◆ Problem
Exact copy without images: repeat every entry as written.

◆ Available data
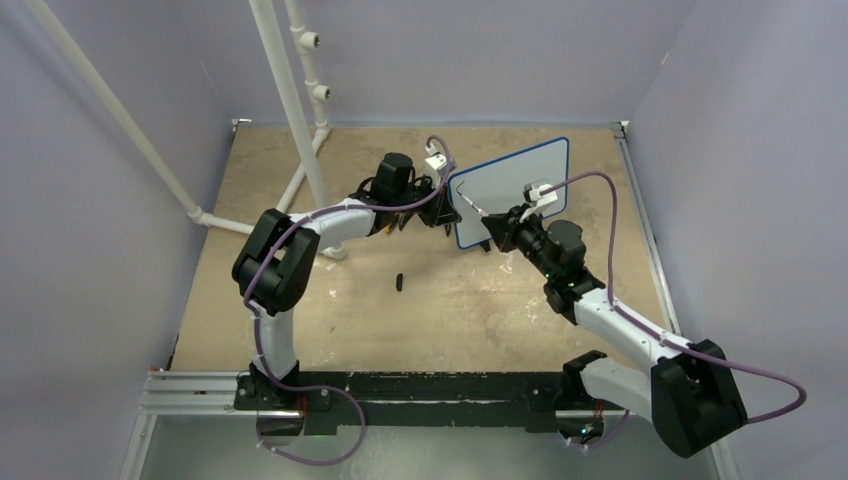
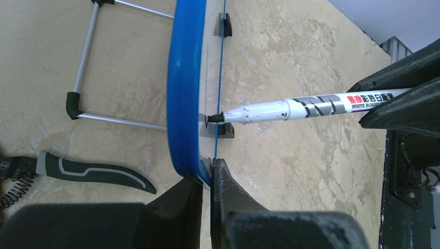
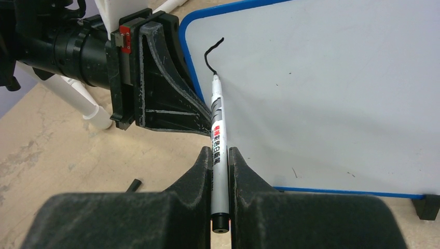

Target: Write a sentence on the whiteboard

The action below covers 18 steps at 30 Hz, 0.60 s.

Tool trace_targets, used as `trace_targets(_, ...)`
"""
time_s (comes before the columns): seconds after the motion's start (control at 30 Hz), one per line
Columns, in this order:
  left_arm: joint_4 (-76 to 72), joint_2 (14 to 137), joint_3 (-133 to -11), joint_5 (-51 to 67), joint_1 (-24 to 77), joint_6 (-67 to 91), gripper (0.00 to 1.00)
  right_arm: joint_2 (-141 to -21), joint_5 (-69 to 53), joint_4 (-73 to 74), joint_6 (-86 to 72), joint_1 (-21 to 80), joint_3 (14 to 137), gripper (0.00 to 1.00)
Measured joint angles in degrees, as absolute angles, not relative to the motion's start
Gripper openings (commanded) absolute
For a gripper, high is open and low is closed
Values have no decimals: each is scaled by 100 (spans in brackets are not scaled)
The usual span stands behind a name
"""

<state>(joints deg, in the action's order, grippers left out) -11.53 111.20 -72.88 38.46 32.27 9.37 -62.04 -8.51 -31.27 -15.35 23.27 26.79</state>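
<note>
The whiteboard (image 1: 515, 180) stands upright on the surface (image 1: 450, 320), toward 1 o'clock from its middle. At about 10 o'clock on the white face there is only one short curved black stroke (image 3: 211, 52). The tip of a marker (image 3: 217, 129) touches the lower end of that stroke. The right gripper (image 3: 220, 155) is closed tight on the marker's barrel. The left gripper (image 2: 209, 174) is clamped on the board's blue rim at its 9 o'clock edge. A small black cap (image 1: 399, 281) lies at 7 o'clock from the board, well apart. A white pipe frame (image 1: 290, 100) rises at 10 o'clock.
</note>
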Motion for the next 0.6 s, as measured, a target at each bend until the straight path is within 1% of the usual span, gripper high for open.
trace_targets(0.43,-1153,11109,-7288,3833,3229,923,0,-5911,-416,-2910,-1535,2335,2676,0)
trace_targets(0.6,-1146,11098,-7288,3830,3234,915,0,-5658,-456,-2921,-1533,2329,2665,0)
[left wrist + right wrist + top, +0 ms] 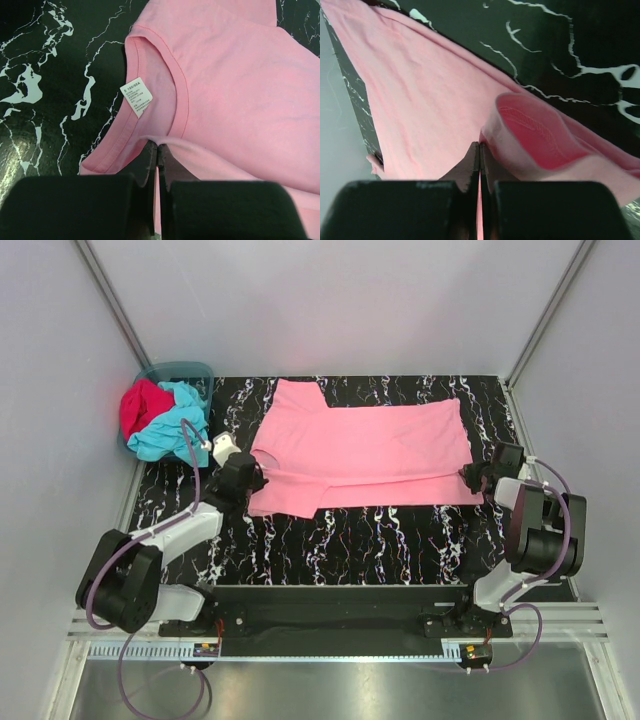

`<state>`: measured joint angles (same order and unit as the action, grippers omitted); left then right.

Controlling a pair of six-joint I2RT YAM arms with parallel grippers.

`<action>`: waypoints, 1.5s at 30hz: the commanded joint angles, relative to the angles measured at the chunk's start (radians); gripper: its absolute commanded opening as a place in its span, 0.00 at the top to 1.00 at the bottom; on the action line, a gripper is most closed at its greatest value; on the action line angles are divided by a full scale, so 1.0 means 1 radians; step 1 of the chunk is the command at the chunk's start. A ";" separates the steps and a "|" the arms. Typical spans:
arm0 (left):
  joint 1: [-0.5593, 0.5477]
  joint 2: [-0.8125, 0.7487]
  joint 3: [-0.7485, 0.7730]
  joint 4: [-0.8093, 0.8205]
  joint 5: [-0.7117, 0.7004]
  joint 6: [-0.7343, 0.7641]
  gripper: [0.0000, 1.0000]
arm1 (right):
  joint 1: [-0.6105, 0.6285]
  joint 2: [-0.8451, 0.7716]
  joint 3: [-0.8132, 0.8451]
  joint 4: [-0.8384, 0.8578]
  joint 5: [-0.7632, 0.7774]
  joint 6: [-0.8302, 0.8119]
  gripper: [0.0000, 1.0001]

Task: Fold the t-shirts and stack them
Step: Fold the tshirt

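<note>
A light pink t-shirt [370, 445] lies spread flat across the black marbled table, collar to the left, hem to the right. My left gripper [262, 478] is shut on a pinch of its cloth just below the collar; the white neck label [137, 97] shows in the left wrist view above the left gripper [159, 148]. At the shirt's near right hem corner my right gripper [466, 477] is shut on the fabric, which curls up beside the right gripper [480, 146]. A turquoise t-shirt [172, 428] and a crimson red t-shirt [140, 406] are bunched in a heap at the back left.
A teal plastic basket [178, 371] holds the bunched shirts at the table's back left corner. Grey walls close in the table on the left, back and right. Bare marbled tabletop [380, 540] lies between the pink shirt and the arm bases.
</note>
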<state>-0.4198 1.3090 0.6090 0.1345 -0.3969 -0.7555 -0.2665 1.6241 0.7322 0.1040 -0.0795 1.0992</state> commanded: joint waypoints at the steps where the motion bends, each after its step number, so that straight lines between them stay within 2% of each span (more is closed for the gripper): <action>1: 0.010 0.022 0.048 0.089 0.009 0.015 1.00 | 0.019 0.023 0.056 0.056 0.057 -0.010 1.00; 9: 0.012 0.033 0.049 0.103 0.020 0.027 1.00 | 0.023 0.065 0.059 0.065 0.058 -0.013 1.00; 11: 0.010 0.036 0.052 0.102 0.023 0.027 0.96 | 0.023 0.066 0.056 0.065 0.066 -0.013 0.99; 13: 0.013 0.039 0.055 0.102 0.027 0.027 0.85 | 0.023 0.066 0.059 0.065 0.067 -0.019 0.83; 14: 0.013 0.042 0.055 0.102 0.030 0.027 0.66 | 0.023 0.066 0.059 0.065 0.066 -0.024 0.74; 15: 0.013 0.045 0.057 0.102 0.032 0.025 0.55 | 0.023 0.066 0.061 0.066 0.064 -0.027 0.67; 16: 0.013 0.047 0.058 0.097 0.032 0.025 0.44 | 0.023 0.066 0.064 0.075 0.058 -0.030 0.55; 18: 0.012 0.052 0.061 0.094 0.033 0.024 0.31 | 0.023 0.062 0.061 0.083 0.053 -0.036 0.48; 20: 0.012 0.049 0.063 0.096 0.033 0.021 0.26 | 0.024 0.042 0.047 0.115 0.034 -0.039 0.42; 24: 0.012 0.026 0.067 0.093 0.038 0.024 0.24 | 0.050 -0.058 0.048 0.111 0.032 -0.050 0.41; 27: 0.004 0.004 0.101 0.083 0.050 0.021 0.25 | 0.102 -0.139 0.127 0.005 0.043 -0.100 0.41; 30: -0.019 -0.019 0.156 0.051 0.058 0.028 0.25 | 0.136 -0.159 0.258 -0.091 -0.002 -0.153 0.41; 34: -0.047 -0.014 0.346 -0.024 0.075 0.068 0.25 | 0.162 -0.133 0.461 -0.231 -0.066 -0.206 0.41; 37: -0.037 0.071 0.480 -0.107 0.114 0.107 0.25 | 0.162 -0.090 0.580 -0.335 -0.091 -0.222 0.41; 38: -0.030 0.096 0.562 -0.128 0.130 0.119 0.25 | 0.162 -0.080 0.611 -0.361 -0.077 -0.228 0.40; 42: 0.025 0.231 0.734 -0.173 0.219 0.156 0.25 | 0.162 -0.021 0.751 -0.463 -0.010 -0.252 0.41; 45: 0.094 0.343 0.831 -0.173 0.338 0.203 0.25 | 0.161 0.032 0.792 -0.461 0.044 -0.272 0.41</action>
<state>-0.3813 1.5543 1.3674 0.0135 -0.1921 -0.6216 -0.1055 1.6077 1.4658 -0.2726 -0.0971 0.8711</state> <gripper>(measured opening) 0.753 0.593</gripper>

◆ Answer for this exercise
Target: Write a sentence on the whiteboard

The action below covers 18 steps at 30 Hz, 0.60 s.

Tool trace_targets, used as `trace_targets(_, ...)`
"""
time_s (comes before the columns): seconds after the motion's start (control at 30 Hz), one per line
Columns, in this order:
  left_arm: joint_4 (-76 to 72), joint_2 (14 to 137), joint_3 (-133 to -11), joint_5 (-51 to 67), joint_1 (-24 to 77), joint_6 (-67 to 91), gripper (0.00 to 1.00)
  right_arm: joint_2 (-141 to -21), joint_5 (-69 to 53), joint_4 (-73 to 74), joint_6 (-86 to 72), joint_1 (-21 to 80), joint_3 (14 to 137), gripper (0.00 to 1.00)
Measured joint angles in degrees, as absolute angles, not relative to the motion's start
Gripper openings (commanded) absolute
For a gripper, high is open and low is closed
Values have no decimals: each is scaled by 100 (spans in brackets are not scaled)
The usual span stands behind a name
"""

<state>(joints deg, in the action's order, grippers left out) -11.53 111.20 -72.88 38.46 32.27 9.37 -62.04 -8.51 -31.27 -15.35 23.27 26.79</state>
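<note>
The whiteboard (image 1: 515, 180) stands upright on the surface (image 1: 450, 320), toward 1 o'clock from its middle. At about 10 o'clock on the white face there is only one short curved black stroke (image 3: 211, 52). The tip of a marker (image 3: 217, 129) touches the lower end of that stroke. The right gripper (image 3: 220, 155) is closed tight on the marker's barrel. The left gripper (image 2: 209, 174) is clamped on the board's blue rim at its 9 o'clock edge. A small black cap (image 1: 399, 281) lies at 7 o'clock from the board, well apart. A white pipe frame (image 1: 290, 100) rises at 10 o'clock.
</note>
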Motion for the next 0.6 s, as measured, a target at each bend until the straight path is within 1% of the usual span, gripper high for open.
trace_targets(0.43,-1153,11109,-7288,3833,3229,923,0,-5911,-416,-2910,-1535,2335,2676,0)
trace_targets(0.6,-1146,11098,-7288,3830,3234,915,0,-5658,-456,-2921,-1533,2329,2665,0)
[left wrist + right wrist + top, +0 ms] 

`<state>`: measured joint angles (same order and unit as the action, grippers omitted); left then right.

Controlling a pair of six-joint I2RT YAM arms with parallel grippers.

`<action>`: waypoints, 1.5s at 30hz: the commanded joint angles, relative to the angles measured at the chunk's start (radians); gripper: its absolute commanded opening as a place in its span, 0.00 at the top to 1.00 at the bottom; on the action line, a gripper is most closed at its greatest value; on the action line angles are divided by a full scale, so 1.0 means 1 radians; step 1 of the chunk is the command at the chunk's start. A ";" separates the steps and a "|" the arms. Typical spans:
arm0 (left):
  joint 1: [-0.5593, 0.5477]
  joint 2: [-0.8125, 0.7487]
  joint 3: [-0.7485, 0.7730]
  joint 4: [-0.8093, 0.8205]
  joint 5: [-0.7117, 0.7004]
  joint 6: [-0.7343, 0.7641]
  gripper: [0.0000, 1.0000]
arm1 (right):
  joint 1: [-0.6105, 0.6285]
  joint 2: [-0.8451, 0.7716]
  joint 3: [-0.8132, 0.8451]
  joint 4: [-0.8384, 0.8578]
  joint 5: [-0.7632, 0.7774]
  joint 6: [-0.8302, 0.8119]
  gripper: [0.0000, 1.0001]

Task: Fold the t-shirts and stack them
Step: Fold the tshirt

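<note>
A light pink t-shirt [370, 445] lies spread flat across the black marbled table, collar to the left, hem to the right. My left gripper [262, 478] is shut on a pinch of its cloth just below the collar; the white neck label [137, 97] shows in the left wrist view above the left gripper [159, 148]. At the shirt's near right hem corner my right gripper [466, 477] is shut on the fabric, which curls up beside the right gripper [480, 146]. A turquoise t-shirt [172, 428] and a crimson red t-shirt [140, 406] are bunched in a heap at the back left.
A teal plastic basket [178, 371] holds the bunched shirts at the table's back left corner. Grey walls close in the table on the left, back and right. Bare marbled tabletop [380, 540] lies between the pink shirt and the arm bases.
</note>
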<state>-0.4198 1.3090 0.6090 0.1345 -0.3969 -0.7555 -0.2665 1.6241 0.7322 0.1040 -0.0795 1.0992</state> commanded: joint waypoints at the steps where the motion bends, each after its step number, so that straight lines between them stay within 2% of each span (more is closed for the gripper): <action>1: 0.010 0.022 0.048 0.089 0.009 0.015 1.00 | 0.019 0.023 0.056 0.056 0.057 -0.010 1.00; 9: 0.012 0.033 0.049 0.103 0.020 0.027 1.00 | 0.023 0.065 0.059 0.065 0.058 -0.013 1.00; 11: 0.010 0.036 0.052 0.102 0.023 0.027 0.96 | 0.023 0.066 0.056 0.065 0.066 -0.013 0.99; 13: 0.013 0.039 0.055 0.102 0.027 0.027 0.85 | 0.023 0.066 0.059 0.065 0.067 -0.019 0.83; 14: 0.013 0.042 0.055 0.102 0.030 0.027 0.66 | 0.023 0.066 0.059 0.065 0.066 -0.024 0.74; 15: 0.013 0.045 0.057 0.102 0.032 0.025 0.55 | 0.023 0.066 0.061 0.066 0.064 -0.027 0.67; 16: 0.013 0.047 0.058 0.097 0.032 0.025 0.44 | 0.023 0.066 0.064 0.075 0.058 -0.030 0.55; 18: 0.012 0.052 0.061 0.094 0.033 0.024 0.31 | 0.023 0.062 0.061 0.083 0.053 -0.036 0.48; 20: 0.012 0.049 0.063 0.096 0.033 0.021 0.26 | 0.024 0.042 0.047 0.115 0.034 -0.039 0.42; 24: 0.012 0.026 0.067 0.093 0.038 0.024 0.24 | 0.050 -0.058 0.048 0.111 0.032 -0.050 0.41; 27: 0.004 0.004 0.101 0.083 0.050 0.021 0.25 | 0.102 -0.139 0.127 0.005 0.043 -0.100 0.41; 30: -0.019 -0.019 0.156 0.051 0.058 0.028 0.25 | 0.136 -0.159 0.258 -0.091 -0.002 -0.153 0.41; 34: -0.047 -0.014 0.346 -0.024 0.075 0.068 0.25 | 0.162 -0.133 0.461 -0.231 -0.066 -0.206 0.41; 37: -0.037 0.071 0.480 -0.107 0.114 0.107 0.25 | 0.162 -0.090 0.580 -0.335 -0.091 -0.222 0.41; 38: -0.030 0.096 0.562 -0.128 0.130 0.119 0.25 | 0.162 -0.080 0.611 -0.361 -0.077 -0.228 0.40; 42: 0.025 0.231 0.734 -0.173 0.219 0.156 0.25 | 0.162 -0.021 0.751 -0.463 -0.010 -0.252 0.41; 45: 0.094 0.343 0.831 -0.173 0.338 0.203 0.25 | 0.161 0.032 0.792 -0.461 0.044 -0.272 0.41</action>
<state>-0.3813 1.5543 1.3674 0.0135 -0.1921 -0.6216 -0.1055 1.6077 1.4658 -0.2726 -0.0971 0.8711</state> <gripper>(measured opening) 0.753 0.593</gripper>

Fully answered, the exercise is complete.